WPA2 Cracking On GPU with Hashcat and CUDA

In the previous tutorial, we used the Hashcat tool to crack the WPA2 passphrase using the GPU. In this tutorial, we will show how to speed up the passphrase cracking process on an NVIDIA GPU using the CUDA toolkit along with CPU. In addition, we'll demonstrate how to install and use legacy and current versions of Hashcat to crack a WPA2 passphrase. 

Hardware:
- Laptop Legion 5 Pro 16IAH7H (for generating  AI images with NVIDIA GPU)
- GPU: NVIDIA GeForce RTX 3070 Ti 8GB 150 W GPU, 8GB vRAM
- CPU: 12th Gen Intel(R) Core(TM) i9-12900H
- RAM: 32 GB

Software:
- OS Debian 11
- Driver Version: 470.182.03 from Debian 11 repository
- CUDA Version: 11.4 from Debian 11 repository
- Hashcat 6.1.1 from Debian 11 repository
- Hashcat 6.2.6 from GitHub


- Pcap file output_file-01.7z with 4-way handshake - https://brezular.com/wp-content/uploads/2021/02/output_file-01.7z
- Binary hash file hash file - output_file-01.hccapx https://brezular.com/wp-content/uploads/2021/03/output_file-01.hccapx.zip for legacy Hashcat 6.1.1
- Hash file output_file-01.hc22000 for Hashcat 6.2.4 and later

Note: 
The passphrase is a dictionary word from rockyou.txt: submarine

1. Installing Hashcat
+++++++++++++++++++++

1.2 Legacy Hashcat 6.1.1

We will use legacy hashcat version 6.1.1 which you can install from Debian 11 repository with the command below. This version of Hashcat still supports 2500 - WPA-EAPOL-PBKDF2 hash mode and the binary hash format hccapx (Picture 1).  

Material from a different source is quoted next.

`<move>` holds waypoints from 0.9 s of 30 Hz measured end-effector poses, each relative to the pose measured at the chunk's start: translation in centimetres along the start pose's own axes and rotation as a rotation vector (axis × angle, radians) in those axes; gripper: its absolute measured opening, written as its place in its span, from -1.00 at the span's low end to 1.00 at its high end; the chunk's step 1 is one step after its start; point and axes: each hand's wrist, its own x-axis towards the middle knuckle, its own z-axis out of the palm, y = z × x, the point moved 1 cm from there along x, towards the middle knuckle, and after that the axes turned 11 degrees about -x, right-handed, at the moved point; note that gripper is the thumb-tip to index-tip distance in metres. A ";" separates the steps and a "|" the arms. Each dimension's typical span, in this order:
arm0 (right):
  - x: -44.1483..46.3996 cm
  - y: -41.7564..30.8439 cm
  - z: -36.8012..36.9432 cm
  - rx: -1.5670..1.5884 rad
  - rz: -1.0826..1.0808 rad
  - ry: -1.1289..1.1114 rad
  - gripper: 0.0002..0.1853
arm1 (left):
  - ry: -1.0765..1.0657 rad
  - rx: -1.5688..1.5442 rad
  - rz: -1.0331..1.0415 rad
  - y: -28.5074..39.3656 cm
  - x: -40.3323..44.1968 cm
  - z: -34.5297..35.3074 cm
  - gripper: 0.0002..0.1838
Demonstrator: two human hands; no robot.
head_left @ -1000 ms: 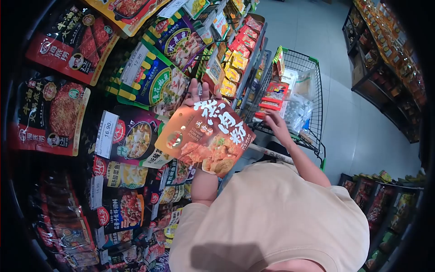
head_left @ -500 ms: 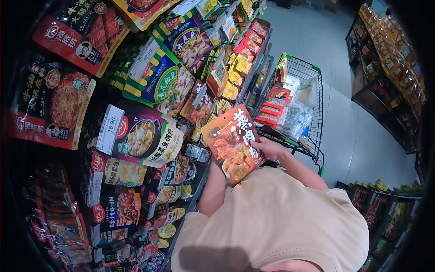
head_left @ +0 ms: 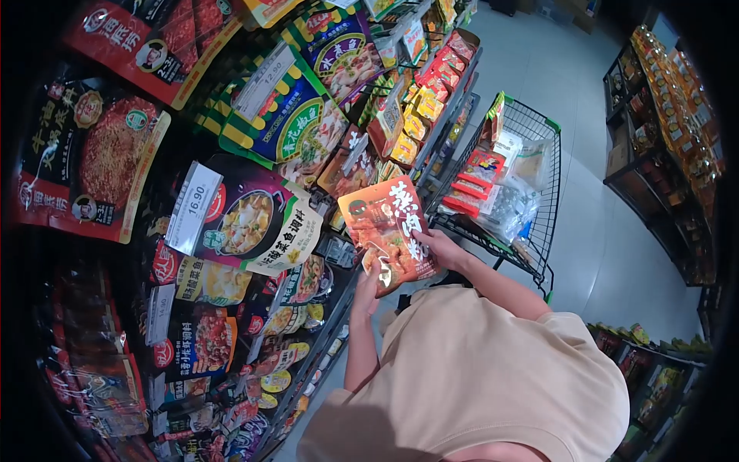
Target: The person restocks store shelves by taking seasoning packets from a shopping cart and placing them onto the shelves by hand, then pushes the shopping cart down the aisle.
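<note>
And here it is, the orange packet (head_left: 389,231), up in front of the person's chest, held between both hands above the near edge of the scene! The left hand (head_left: 365,296) has it by the lower left edge, thumb flat on the printed front. The right hand (head_left: 446,252) pinches the right edge, its thumb pressed on the face too; both sets of fingers are closed on the packet, though most of them are hidden behind it. The packet is tilted, its front turned up to the light, white lettering running down its right side, a glare lower down.

Just beyond, to the far right, stands the wire shopping cart (head_left: 550,217), with red packets (head_left: 473,185) and a clear plastic bag (head_left: 509,209) lying inside. Over on the left, the display is packed: a purple-and-black pouch (head_left: 250,223) hangs with the 16.90 price tag (head_left: 195,208) in front of it, and farther up comes a blue-and-green pouch (head_left: 309,123). Dark red pouches (head_left: 100,158) fill the far left, while yellow packets (head_left: 416,125) sit in a row beyond the hands. Across the pale floor (head_left: 589,169), another loaded shelf (head_left: 654,138) lines the right!
</note>
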 end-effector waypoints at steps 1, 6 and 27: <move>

$ sudo apt install hashcat

Figure 1 - The Hashcat version 6.1.1 Installed from Debian 11 Repository in /usr/bin

The captured pcap file with 4-way handshake is here: https://brezular.com/wp-content/uploads/2021/02/output_file-01.7z. However,  we need to create hccapx hash file from this pcap file which is the format supported by old Hashcat 6.1.1. It can be done with cap2hccapx.bin tool.

Note: Hccapx file contains 13 attributes such as EAPOL, EAPOL length, ESSID, BSSID (MAC of AP) etc. Read more here (https://hashcat.net/wiki/doku.php?id=hccapx).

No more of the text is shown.